Energy Reporting in Slurm Jobs

Project reference: 1924
Energy consumption is one of the largest problems faced by modern supercomputing in the race to build Exaflop/s capable systems. In the past decade hardware design focus has shifted from obtaining the best possible performance to improving the performance-per-watt, with each new hardware generation bringing better energy efficiency while delivering moderately increased performance. Hardware/software co-design of next-generation supercomputers is now seen as a necessary step in order to reach the Exaflop/s milestone, with systems or modules being purpose-built for specific applications. To enable co-design, existing and under-development applications’ behavioral patterns need to be monitored and understood, with key metrics reported both for human review and profiling by automated systems.
This project will focus on developing a plugin for the Slurm Workload Management system commonly used to schedule user jobs in HPC centers. The new plugin will generate reports containing energy usage, memory, I/O, and other metrics for the user jobs that request it.
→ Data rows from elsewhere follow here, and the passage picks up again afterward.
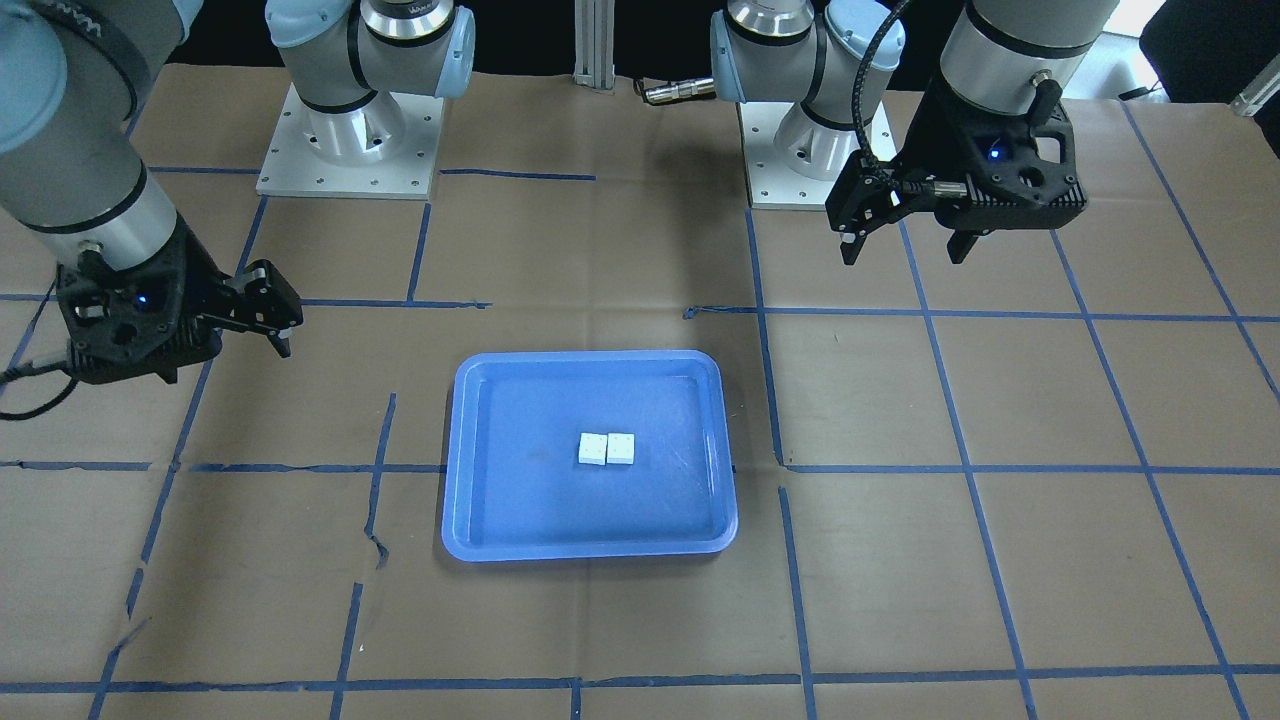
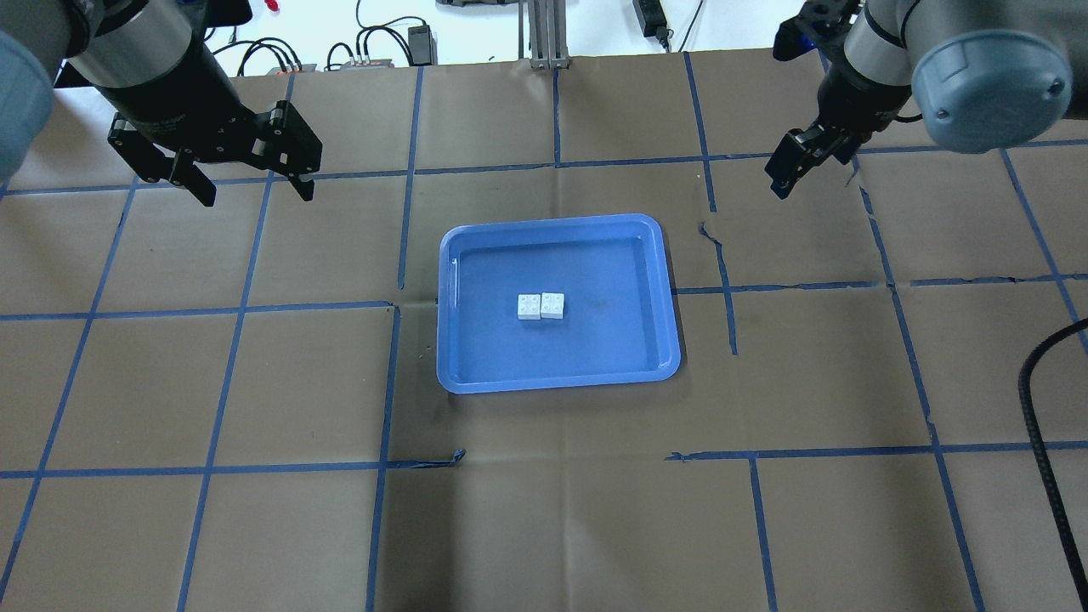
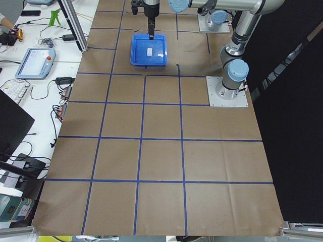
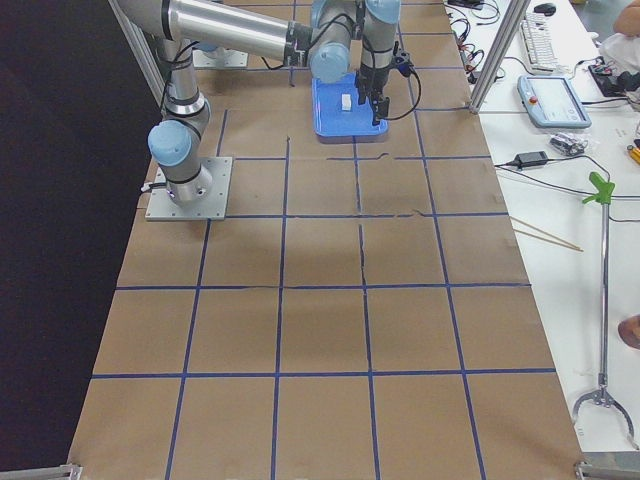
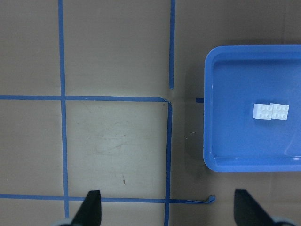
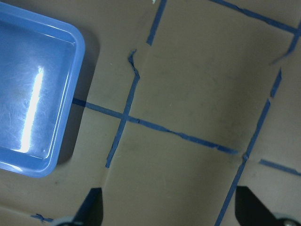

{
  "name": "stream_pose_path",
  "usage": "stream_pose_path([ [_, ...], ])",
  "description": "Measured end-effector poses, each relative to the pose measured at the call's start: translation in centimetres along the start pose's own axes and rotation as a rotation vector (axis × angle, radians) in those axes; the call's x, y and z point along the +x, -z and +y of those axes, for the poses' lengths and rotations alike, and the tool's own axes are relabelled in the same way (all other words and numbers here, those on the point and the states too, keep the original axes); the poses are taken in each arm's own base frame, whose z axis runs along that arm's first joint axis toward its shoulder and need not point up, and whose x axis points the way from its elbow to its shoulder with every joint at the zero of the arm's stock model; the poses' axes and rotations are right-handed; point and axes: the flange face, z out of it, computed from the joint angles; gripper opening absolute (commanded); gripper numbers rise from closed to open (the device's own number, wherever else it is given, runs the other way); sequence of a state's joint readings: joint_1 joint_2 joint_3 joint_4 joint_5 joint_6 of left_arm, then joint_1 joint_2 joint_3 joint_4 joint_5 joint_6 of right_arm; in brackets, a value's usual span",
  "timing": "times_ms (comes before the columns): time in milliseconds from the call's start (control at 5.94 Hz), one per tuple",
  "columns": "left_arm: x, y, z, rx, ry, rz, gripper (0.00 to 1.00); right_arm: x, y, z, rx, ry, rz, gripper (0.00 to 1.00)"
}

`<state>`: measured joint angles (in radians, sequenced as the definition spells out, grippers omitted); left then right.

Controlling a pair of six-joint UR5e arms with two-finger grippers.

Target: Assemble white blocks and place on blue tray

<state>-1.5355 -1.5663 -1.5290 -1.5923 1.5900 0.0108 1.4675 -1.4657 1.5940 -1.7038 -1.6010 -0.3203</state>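
Two white blocks [image 1: 592,449] [image 1: 621,448] lie side by side and touching, studs up, near the middle of the blue tray [image 1: 590,356]. They also show in the overhead view [image 2: 529,306] [image 2: 552,304] and in the left wrist view [image 5: 263,111] [image 5: 280,111]. My left gripper [image 2: 255,195] [image 1: 903,255] is open and empty, hovering above the table off the tray's far left corner. My right gripper [image 2: 778,185] [image 1: 283,345] hovers off the tray's far right side. The right wrist view shows its fingertips [image 6: 91,207] wide apart and empty, with the tray's corner [image 6: 28,94] at the left.
The table is covered in brown paper with a blue tape grid. The two arm bases [image 1: 350,140] [image 1: 815,150] stand at the robot's edge. A black cable [image 2: 1050,408] hangs at the right of the overhead view. Desks with equipment [image 3: 35,60] flank the table's far side.
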Motion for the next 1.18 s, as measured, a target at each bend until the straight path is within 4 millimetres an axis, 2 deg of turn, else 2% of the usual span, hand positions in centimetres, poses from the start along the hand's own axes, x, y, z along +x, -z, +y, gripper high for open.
stream_pose_path([
  [168,0.0,0.0,0.0,0.0,0.0,0.0,0.99,-1.8,2.3,1.7,-0.008,-0.134,0.01,1.0],
  [337,0.0,0.0,0.0,0.0,0.001,0.001,0.99,-4.7,3.9,2.8,-0.002,-0.209,0.015,1.0],
  [505,-0.1,0.0,0.0,0.0,0.001,0.001,0.99,-6.8,5.4,3.1,0.007,-0.238,0.016,1.0],
  [674,-0.1,0.0,0.0,0.001,0.001,0.001,0.99,-7.5,6.7,2.6,-0.003,-0.245,0.014,1.0],
  [842,-0.1,0.1,0.0,0.001,0.001,0.001,0.99,-7.3,7.2,1.9,-0.022,-0.247,0.011,1.0],
  [1179,-0.1,0.1,0.0,0.003,0.002,0.001,0.99,-5.5,7.7,1.5,-0.023,-0.258,-0.01,1.0],
])
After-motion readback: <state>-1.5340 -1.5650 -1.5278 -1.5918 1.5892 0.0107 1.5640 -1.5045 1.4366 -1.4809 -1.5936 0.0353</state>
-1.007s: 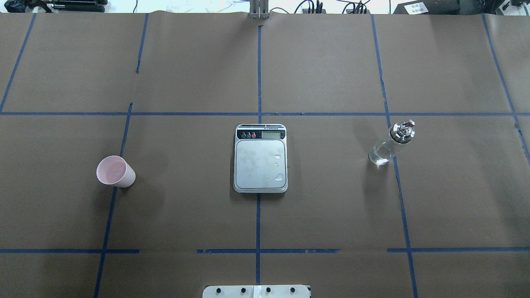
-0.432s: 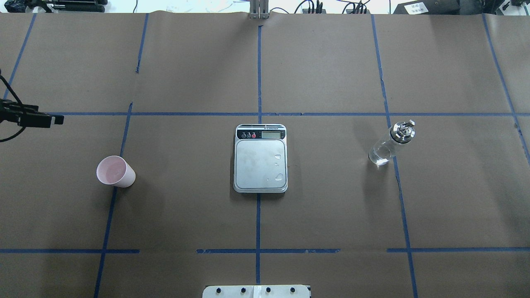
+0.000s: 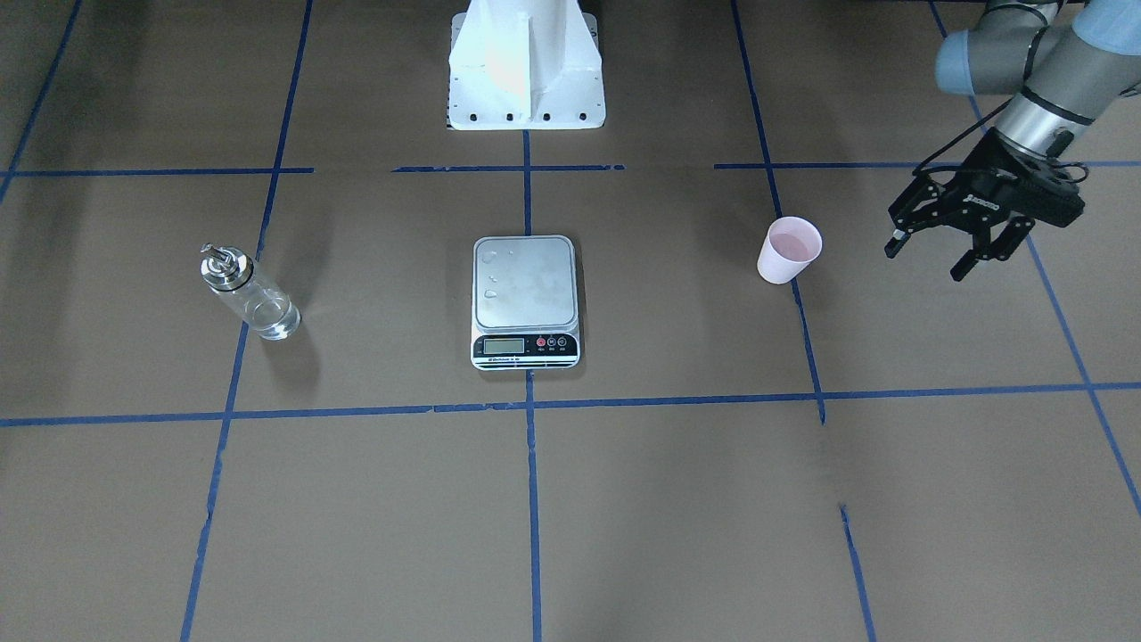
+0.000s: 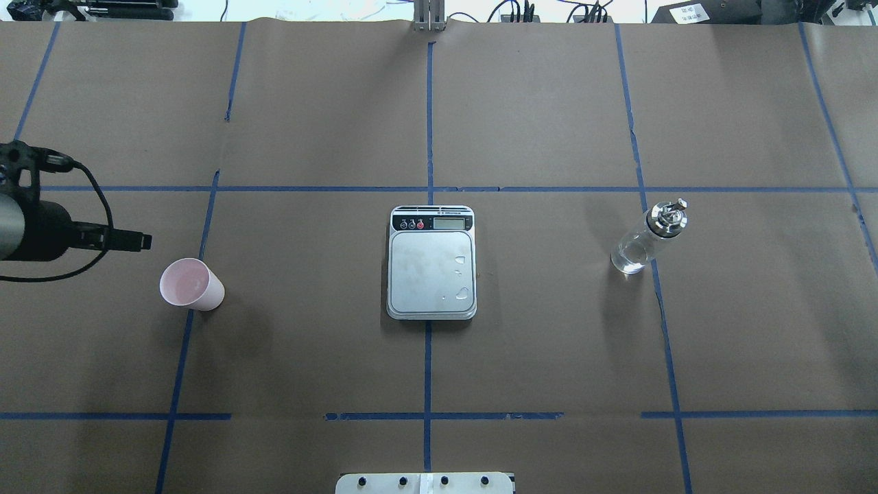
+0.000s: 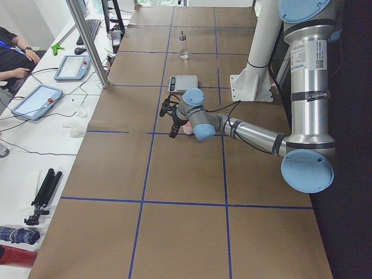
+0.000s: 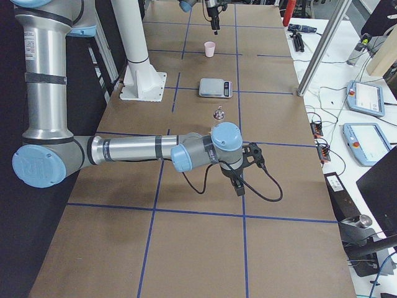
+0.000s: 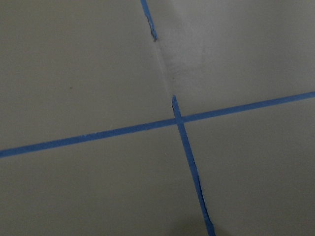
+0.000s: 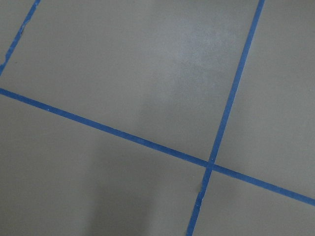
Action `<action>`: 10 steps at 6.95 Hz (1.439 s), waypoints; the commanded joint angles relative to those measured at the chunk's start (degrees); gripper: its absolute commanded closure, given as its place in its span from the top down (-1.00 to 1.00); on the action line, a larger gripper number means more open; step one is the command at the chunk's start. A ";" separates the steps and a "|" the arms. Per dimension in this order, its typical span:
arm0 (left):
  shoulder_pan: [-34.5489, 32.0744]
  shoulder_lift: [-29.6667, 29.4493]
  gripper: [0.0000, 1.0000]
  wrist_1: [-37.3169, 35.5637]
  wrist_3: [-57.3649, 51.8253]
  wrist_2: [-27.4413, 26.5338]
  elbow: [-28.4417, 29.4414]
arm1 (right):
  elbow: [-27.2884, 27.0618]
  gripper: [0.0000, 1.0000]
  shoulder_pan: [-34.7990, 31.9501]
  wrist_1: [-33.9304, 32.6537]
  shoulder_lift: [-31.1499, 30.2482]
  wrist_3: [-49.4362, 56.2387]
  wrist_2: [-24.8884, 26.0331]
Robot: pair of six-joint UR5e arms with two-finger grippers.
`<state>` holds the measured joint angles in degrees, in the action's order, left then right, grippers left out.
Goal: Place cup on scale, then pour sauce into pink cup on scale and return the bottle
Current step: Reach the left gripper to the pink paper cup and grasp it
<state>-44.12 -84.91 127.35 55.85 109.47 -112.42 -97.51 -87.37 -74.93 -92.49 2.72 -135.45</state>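
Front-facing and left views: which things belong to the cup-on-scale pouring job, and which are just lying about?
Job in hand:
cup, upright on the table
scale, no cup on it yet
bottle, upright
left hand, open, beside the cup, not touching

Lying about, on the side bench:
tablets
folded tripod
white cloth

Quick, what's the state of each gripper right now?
Left gripper: open, holding nothing, apart from the small pale pink tapered cup.
Right gripper: cannot be told; it shows only in a side view.
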 commanded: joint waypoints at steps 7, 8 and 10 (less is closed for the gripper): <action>8.00 -1.05 -1.00 -3.43 5.41 -4.44 0.45 | -0.14 1.00 0.00 0.04 0.11 0.09 0.01; 8.00 -1.22 -1.00 -3.43 5.15 -4.44 0.36 | -0.14 1.00 0.00 0.04 0.11 0.00 0.01; 7.91 -2.97 -1.00 -9.61 3.23 -3.92 -2.87 | -0.23 1.00 -0.08 0.04 0.11 0.00 0.01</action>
<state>-36.15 -86.56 122.03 60.37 105.23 -113.22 -97.70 -87.38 -74.88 -92.37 2.73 -135.44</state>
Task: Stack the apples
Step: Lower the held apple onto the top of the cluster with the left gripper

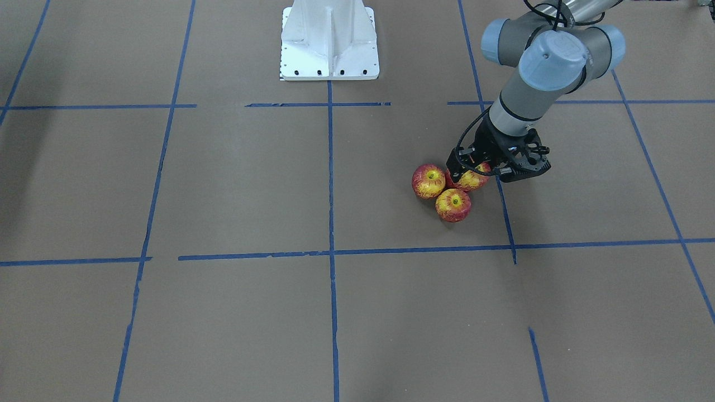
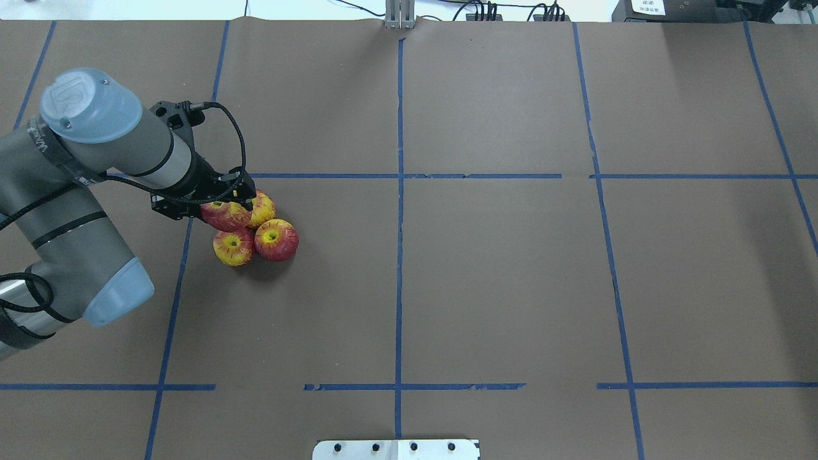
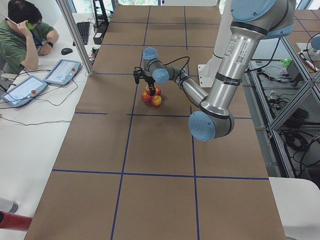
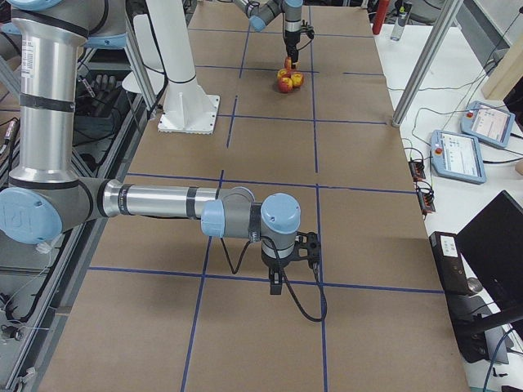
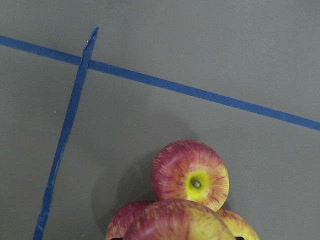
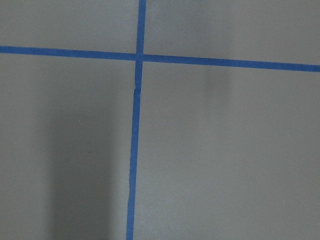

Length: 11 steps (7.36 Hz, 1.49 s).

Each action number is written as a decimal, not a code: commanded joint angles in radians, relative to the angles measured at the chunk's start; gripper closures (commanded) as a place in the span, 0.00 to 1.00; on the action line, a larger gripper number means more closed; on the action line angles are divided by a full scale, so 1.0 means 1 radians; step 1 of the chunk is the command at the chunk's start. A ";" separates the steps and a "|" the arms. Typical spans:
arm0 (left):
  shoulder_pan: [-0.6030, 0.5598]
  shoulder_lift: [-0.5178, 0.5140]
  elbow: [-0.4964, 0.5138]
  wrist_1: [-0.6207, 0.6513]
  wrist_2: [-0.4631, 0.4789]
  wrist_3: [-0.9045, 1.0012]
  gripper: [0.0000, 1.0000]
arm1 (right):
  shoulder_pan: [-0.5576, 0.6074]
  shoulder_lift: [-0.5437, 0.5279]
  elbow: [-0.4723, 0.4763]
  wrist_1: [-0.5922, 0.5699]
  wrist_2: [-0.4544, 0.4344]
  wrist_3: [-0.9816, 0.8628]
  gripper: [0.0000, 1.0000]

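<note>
Four red and yellow apples sit together on the robot's left side of the table. Three rest on the paper in a tight cluster: one (image 2: 276, 240), one (image 2: 234, 248) and one (image 2: 263, 207) partly hidden behind. My left gripper (image 2: 225, 209) is shut on the fourth apple (image 2: 223, 217) and holds it over the middle of the cluster. In the left wrist view the held apple (image 5: 175, 220) fills the bottom edge, above an apple (image 5: 192, 172) showing its stem dimple. My right gripper (image 4: 278, 284) hangs low over bare paper far from the apples; I cannot tell whether it is open.
Brown paper with a blue tape grid (image 2: 399, 255) covers the table. The white robot base (image 1: 329, 39) stands at the robot's edge. An operator (image 3: 22, 35) sits at a side desk with tablets (image 3: 62, 71), beyond a metal post (image 3: 75, 35).
</note>
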 commanded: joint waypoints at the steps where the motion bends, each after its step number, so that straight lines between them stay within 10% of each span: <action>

Slurm natively provides a generic interface for stackable plugins which may be used to dynamically modify the job launch code in Slurm and interact with the job in the context of its prolog, epilog or task launch [1].
The plugin will extend Slurm’s inbuilt facilities for metrics collection and reporting [2], with a special focus on interaction and integration with external energy consumption measurement frameworks and performance tools/interfaces such as LIKWID [3] and PAPI [4]. Energy usage metrics will be extracted at the node level using IPMI [5], and at a more fine-grained level for Intel CPUs with RAPL [5] and NVIDIA GPUs using NVML [6].
Metrics reporting will be generated for both human and automated systems consumption, with an emphasis on ease of use and readability.
[1] Slurm Plug-in Architecture for Node and job (K)control: https://slurm.schedmd.com/spank.html
[2] Slurm accounting data: https://slurm.schedmd.com/sacct.html
[3] Likwid Performance Tools: http://hpc.fau.de/research/tools/likwid
[4] Performance Application Programming Interface: http://icl.utk.edu/papi
[5] Slurm Energy Accounting Plugin API: https://slurm.schedmd.com/acct_gather_energy_plugins.html
[6] NVIDIA Management Library: https://developer.nvidia.com/nvidia-management-library-nvml

Macro shot of computer chip silicon wafer. CPU and GPU chips are a supercomputer’s top’s energy consumers.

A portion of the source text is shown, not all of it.